===== Stored data
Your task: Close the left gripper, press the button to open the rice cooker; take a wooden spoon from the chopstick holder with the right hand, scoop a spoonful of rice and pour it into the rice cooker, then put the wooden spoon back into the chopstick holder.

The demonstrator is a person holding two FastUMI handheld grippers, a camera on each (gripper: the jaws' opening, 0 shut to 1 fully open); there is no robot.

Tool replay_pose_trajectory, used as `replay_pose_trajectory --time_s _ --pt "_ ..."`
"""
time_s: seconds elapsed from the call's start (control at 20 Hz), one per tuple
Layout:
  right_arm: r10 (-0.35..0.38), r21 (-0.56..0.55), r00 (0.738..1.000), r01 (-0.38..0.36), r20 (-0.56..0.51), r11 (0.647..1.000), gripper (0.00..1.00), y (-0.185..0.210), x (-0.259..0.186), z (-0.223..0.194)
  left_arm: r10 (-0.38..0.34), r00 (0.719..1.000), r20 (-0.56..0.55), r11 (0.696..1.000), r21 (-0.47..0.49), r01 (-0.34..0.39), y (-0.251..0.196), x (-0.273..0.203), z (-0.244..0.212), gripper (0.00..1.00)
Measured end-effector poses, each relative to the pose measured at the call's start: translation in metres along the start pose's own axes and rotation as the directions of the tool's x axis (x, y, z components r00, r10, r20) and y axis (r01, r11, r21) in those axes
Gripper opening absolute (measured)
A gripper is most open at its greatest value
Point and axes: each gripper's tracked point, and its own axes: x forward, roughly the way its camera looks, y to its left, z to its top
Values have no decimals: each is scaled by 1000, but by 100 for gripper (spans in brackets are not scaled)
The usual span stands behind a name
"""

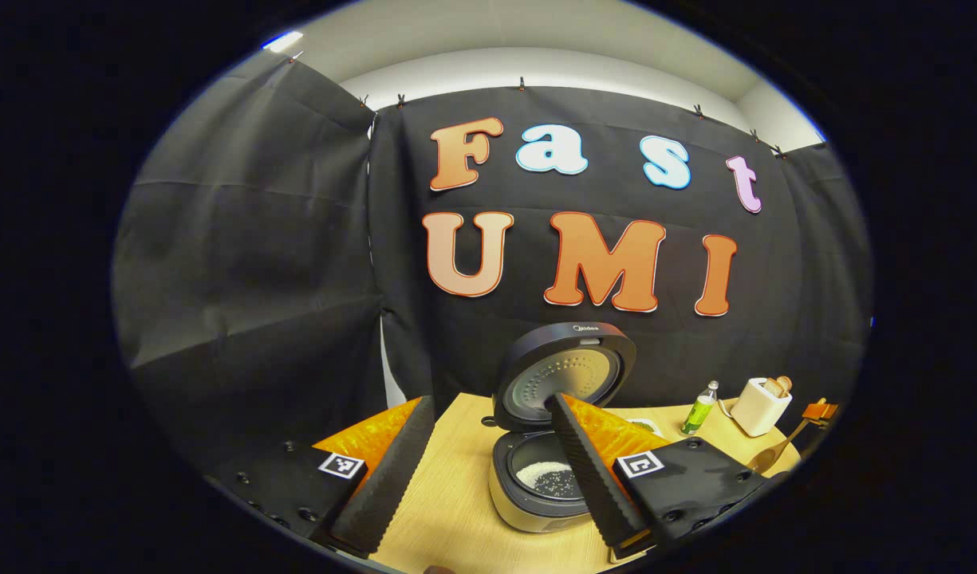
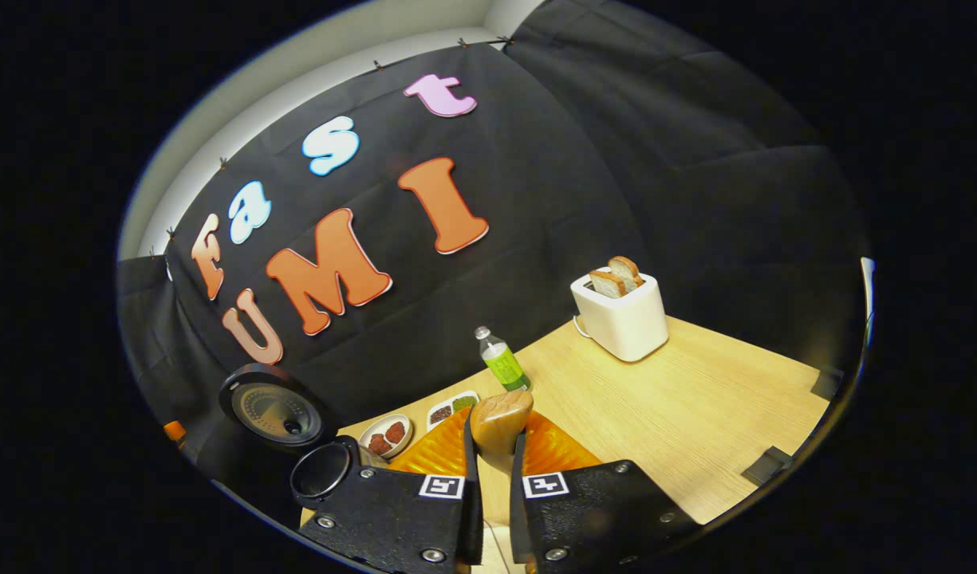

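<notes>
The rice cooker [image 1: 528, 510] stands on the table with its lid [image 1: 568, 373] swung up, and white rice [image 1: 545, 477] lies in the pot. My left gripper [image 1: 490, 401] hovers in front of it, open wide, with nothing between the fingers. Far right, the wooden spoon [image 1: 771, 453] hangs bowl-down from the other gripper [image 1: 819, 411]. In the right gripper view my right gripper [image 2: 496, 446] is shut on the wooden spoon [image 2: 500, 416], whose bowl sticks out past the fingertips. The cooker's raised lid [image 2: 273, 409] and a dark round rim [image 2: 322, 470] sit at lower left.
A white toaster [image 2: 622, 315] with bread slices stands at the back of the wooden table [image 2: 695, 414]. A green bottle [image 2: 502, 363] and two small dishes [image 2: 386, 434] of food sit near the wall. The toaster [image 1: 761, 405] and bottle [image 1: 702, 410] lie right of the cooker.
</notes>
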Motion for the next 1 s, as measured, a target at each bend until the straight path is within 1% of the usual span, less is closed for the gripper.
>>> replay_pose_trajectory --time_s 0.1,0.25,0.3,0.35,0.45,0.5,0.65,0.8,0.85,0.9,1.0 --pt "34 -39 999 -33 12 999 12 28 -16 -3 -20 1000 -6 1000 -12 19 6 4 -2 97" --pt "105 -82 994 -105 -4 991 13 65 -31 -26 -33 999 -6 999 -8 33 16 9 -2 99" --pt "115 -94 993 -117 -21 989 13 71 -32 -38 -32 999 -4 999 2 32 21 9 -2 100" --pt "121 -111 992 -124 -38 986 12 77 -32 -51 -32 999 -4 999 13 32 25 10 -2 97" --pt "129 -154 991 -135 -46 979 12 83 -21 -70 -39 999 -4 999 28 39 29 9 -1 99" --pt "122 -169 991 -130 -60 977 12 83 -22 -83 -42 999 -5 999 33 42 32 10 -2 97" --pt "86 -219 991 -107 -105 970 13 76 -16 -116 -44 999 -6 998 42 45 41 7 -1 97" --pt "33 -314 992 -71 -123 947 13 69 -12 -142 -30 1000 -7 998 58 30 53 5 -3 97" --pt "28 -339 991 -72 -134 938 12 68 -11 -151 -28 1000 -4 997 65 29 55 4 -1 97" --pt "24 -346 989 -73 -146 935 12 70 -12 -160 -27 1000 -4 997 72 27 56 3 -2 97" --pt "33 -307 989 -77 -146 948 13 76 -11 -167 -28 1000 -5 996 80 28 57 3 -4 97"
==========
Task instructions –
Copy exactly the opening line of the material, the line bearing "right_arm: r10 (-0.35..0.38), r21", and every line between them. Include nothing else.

Output of the exercise –
Your task: Close the left gripper, press the button to open the rice cooker; take a wooden spoon from the chopstick holder with the right hand, scoop a spoonful of rice and pour it into the rice cooker, then put the wooden spoon back into the chopstick holder.

The demonstrator is a person holding two FastUMI handheld grippers, a camera on each (gripper: the jaws' opening, 0 shut to 1 fully open); there is no robot.

Tool replay_pose_trajectory, used as `replay_pose_trajectory --time_s _ --pt "_ ..."`
"""
time_s: seconds elapsed from the call's start (control at 20 Hz), one per tuple
Layout:
  right_arm: r10 (-0.35..0.38), r21 (-0.56..0.55), r00 (0.738..1.000), r01 (-0.38..0.36), r20 (-0.56..0.51), r11 (0.647..1.000), gripper (0.00..1.00), y (-0.185..0.210), x (-0.259..0.186), z (-0.223..0.194)

No more output will be added to the exercise.